Multi Class Image Classification of Yoga postures using Watson Studio and Deep Learning as a Service
Computer vision usability is on the rise these days and there could be scenarios where a machine has to classify images based on their class to aid the decision making process. In this tutorial, we will demonstrate a methodology to do preprocessing of the images to remove unnecessary information and help the model to learn the features of the images effectively thereby enhancing the accuracy. THis tutorial has to be used in conjunction with the code pattern listed towards the end to experiment different steps in preprocessing and their impact on the outcome which is prediction accuracy of image classification.
The purpose of this tutorial is to discuss a few methods to preprocess the images before it is ingested into model building process. This includes resizing the images, creating the pixel arrays of images and pickling the data, removing background noise from the images et'al.
Users are expected to be aware of Python, computer vision, deep learning and IBM cloud environment & services.
It should take about 45 mins to an hour to complete the tutorial.
Resizing the images : This is an important step where the images are standardized and resized to a specific shape which is usually 224/224. Images come in different shapes and to help the model learn better, it is necessary to resize it to avoid extra padding of the images. The pre-trained models also require the images to be resized before they are ingested into the models.
Pickle the data : In this step, we will discuss how and why do we need to pickle the images data. The primary reason is to convert the images from jpeg/png format into a pixel array which will have inputs and targets defined. This array of numbers will help any model (machine learning, deep learning & pretrained) to learn the features and understand the pattern well of any given class which will enhance the accuracy of the model. We will see in below steps how to create a pixel array and write it into a pickle file.
First step
Next Step
From the screenshots, we are able to define the input & target parameters using a text file, convert the raw image data into pixel array and then dump them into a pickle file which will be consumed by deep learning models. This step is mandatory for deep learning frameworks like Tensorflow or Keras and for creating deep learning experiments using hyper parameters optimization in Watson Machine Learning. Repeat this process thrice for creating training, testing & validation pickle files. Another point to be noted is that all images are to be of same size in order to pickle the data which is why the resizing of images has to be done first before pickling the data.
Create test data json : This step is needed if we have to provide the test data in json format for the model to get predictions. Watson Machine Learning requires the input data to be in json format for realtime scoring. The below code snippet will read the pickle file, split it into input & tagret and then writes it to a json file.

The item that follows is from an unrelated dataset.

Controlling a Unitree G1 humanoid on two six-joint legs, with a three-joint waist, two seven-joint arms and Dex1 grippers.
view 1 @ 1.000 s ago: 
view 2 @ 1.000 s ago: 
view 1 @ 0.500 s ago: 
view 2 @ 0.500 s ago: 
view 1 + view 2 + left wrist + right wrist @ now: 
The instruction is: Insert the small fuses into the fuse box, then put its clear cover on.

Remove background noise : This step is to enhance accuracy by removing the background of an image. An image consists of features and if the goal is to identify a person or an object, then we can try to remove all other features apart from the one in question. An example is given below with code snippet where we try to identify the posture of the person and we are removing most of the other features which are not relevant.
Some of the other methods to remove background are as follows.
- Watershed Method
- Grabcut Method
- Background Subtractor
There are additional resources available on exploration to understand more about background removal.
We have discussed a few steps which are part of image preprocessing and these steps can help to a good extent with regards to preprocessing the images & also enhances the model accuracy. We have to play around with these parameters and also add new parameters if required to get the desired output. This is not an exhaustive list but will definitely help in getting started.
The implementation of deep learning methodology for image classification is available at the below url. Please explore the above mentioned steps and see how the performance of the model improves with preprocessing the images.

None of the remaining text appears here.